What is required ::
The answer must consist solely of the lines from the one containing "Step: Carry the" to the end of the entries below, repeated exactly.

===============

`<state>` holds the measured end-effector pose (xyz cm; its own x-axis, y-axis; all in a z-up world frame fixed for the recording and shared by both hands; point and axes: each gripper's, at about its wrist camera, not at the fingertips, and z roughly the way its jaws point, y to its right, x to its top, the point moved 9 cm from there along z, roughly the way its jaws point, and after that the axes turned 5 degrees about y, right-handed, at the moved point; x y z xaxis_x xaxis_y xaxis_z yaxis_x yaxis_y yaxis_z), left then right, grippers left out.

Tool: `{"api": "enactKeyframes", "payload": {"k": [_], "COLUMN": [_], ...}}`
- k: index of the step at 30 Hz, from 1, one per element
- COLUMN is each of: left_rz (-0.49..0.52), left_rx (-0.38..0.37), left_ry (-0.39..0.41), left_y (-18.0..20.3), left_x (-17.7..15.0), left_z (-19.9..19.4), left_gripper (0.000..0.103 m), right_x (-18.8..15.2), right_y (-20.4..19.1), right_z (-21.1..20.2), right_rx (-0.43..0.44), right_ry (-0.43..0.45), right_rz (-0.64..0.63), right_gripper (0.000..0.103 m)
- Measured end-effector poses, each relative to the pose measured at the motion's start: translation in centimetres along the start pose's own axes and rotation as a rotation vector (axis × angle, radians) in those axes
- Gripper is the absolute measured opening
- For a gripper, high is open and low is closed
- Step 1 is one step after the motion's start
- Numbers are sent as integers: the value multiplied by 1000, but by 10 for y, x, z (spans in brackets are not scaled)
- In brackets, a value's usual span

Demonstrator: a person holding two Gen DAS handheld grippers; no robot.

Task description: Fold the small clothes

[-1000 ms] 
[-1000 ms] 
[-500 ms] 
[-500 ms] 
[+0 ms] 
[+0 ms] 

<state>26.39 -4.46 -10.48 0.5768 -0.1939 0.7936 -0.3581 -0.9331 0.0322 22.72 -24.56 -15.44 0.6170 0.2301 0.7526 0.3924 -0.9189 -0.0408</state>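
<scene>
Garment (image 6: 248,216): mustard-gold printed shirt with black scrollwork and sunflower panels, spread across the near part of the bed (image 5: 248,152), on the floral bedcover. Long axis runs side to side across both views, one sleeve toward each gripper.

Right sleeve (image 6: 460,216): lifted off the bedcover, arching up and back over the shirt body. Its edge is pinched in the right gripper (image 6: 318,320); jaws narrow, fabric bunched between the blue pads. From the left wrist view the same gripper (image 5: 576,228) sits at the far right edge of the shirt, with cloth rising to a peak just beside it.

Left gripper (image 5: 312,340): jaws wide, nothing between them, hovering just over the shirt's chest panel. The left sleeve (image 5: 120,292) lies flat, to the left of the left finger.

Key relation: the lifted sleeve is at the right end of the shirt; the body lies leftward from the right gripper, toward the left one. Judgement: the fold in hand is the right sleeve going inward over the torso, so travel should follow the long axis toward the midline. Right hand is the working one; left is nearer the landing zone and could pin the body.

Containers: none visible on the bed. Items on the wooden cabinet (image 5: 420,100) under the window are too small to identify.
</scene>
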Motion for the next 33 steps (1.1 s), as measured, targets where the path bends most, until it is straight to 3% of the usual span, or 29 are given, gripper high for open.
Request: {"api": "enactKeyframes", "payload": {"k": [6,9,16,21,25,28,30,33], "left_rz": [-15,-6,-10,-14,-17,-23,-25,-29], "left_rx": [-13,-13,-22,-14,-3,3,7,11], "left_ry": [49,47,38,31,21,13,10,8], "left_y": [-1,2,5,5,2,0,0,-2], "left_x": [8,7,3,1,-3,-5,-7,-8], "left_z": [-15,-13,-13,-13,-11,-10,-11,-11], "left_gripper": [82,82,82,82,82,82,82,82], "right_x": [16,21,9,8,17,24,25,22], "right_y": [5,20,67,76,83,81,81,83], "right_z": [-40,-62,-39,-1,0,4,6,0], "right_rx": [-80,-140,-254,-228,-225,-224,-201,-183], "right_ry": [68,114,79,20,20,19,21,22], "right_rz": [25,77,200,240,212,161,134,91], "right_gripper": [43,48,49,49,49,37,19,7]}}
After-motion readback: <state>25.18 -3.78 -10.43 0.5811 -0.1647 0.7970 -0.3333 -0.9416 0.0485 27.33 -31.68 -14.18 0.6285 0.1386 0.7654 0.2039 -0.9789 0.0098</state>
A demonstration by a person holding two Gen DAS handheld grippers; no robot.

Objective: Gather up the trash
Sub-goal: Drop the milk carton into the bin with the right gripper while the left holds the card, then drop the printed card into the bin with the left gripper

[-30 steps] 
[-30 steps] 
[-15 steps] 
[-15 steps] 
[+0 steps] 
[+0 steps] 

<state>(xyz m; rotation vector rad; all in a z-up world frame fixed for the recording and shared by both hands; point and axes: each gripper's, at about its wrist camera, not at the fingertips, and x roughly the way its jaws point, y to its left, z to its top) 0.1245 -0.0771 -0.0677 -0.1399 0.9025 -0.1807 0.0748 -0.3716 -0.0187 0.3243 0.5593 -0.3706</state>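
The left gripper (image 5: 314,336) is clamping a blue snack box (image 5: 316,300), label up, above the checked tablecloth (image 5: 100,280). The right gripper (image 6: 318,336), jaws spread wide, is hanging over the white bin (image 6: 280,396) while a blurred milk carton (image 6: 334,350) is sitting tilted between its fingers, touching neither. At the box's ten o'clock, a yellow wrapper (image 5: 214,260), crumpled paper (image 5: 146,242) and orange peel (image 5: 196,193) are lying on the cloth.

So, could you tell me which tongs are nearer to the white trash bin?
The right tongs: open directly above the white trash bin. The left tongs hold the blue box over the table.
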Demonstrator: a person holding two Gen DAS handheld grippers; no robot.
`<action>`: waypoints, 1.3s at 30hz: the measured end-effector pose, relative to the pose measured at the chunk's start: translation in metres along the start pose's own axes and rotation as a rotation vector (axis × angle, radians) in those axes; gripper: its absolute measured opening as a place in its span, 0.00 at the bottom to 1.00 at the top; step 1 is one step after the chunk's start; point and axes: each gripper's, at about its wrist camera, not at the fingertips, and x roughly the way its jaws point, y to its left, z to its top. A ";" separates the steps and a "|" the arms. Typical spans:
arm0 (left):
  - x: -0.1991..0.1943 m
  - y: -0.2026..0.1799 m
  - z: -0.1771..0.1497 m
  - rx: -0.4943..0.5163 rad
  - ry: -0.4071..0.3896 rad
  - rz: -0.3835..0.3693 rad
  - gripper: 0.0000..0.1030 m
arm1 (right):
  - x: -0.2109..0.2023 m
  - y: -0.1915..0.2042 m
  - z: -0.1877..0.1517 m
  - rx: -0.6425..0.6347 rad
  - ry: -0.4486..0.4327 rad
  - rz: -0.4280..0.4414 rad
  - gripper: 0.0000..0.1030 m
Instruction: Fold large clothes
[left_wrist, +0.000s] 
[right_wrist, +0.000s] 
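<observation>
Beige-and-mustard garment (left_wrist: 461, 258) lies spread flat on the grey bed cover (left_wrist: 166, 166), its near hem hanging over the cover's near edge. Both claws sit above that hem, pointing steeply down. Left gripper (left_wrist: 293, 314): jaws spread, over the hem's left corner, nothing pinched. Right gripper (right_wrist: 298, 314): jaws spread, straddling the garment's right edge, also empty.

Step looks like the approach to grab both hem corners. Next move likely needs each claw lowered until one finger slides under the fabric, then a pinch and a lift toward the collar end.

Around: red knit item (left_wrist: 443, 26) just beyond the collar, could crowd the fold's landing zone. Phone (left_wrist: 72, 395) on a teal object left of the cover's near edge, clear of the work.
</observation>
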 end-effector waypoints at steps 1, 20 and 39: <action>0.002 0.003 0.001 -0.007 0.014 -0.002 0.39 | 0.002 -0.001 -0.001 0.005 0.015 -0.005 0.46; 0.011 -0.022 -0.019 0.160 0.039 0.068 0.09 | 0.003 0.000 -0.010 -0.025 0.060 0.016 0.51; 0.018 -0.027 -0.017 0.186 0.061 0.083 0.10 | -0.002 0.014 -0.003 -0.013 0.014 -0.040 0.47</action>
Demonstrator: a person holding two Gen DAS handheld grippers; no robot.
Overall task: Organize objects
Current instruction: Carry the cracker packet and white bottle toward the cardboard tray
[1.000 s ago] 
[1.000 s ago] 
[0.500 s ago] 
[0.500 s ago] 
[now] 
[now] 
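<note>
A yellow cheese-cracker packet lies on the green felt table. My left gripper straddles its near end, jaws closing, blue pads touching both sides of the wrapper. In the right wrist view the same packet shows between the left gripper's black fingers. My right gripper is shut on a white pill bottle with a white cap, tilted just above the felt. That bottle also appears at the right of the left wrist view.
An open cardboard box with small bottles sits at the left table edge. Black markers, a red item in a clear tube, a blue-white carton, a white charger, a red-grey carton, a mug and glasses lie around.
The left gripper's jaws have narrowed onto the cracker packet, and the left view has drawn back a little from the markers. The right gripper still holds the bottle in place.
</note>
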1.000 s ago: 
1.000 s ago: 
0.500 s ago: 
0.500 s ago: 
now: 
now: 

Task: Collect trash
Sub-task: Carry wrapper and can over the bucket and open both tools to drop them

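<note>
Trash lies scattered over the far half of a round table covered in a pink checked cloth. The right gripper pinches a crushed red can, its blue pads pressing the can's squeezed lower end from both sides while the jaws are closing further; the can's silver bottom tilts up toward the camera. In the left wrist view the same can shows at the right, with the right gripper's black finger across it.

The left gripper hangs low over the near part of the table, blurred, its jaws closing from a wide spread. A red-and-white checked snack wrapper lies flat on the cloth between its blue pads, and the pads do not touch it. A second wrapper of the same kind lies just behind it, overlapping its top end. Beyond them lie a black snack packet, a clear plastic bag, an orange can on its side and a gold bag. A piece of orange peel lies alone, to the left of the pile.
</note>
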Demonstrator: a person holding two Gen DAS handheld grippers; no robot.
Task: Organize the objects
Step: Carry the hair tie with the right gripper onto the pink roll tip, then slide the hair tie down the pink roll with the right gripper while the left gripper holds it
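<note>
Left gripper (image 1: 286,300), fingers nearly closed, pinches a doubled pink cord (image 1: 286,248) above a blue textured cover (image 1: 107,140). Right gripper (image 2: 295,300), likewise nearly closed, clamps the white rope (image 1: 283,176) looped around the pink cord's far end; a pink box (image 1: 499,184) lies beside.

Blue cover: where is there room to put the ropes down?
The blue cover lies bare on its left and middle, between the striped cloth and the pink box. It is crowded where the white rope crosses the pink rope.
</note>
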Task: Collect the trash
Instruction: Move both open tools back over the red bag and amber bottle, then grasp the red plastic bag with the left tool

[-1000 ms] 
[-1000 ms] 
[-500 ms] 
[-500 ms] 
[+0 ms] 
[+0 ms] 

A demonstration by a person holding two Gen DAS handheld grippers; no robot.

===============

Problem solution ::
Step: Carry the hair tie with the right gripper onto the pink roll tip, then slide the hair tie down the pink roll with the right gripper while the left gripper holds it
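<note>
Left gripper (image 1: 286,300), fingers nearly closed, pinches a doubled pink cord (image 1: 286,248) above a blue textured cover (image 1: 107,140). Right gripper (image 2: 295,300), likewise nearly closed, clamps the white rope (image 1: 283,176) looped around the pink cord's far end; a pink box (image 1: 499,184) lies beside.

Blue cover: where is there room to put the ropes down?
The blue cover lies bare on its left and middle, between the striped cloth and the pink box. It is crowded where the white rope crosses the pink rope.
</note>
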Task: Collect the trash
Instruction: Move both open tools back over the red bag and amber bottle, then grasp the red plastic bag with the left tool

[-1000 ms] 
[-1000 ms] 
[-500 ms] 
[-500 ms] 
[+0 ms] 
[+0 ms] 

A demonstration by a person holding two Gen DAS handheld grippers; no robot.

No further output is needed for the exercise.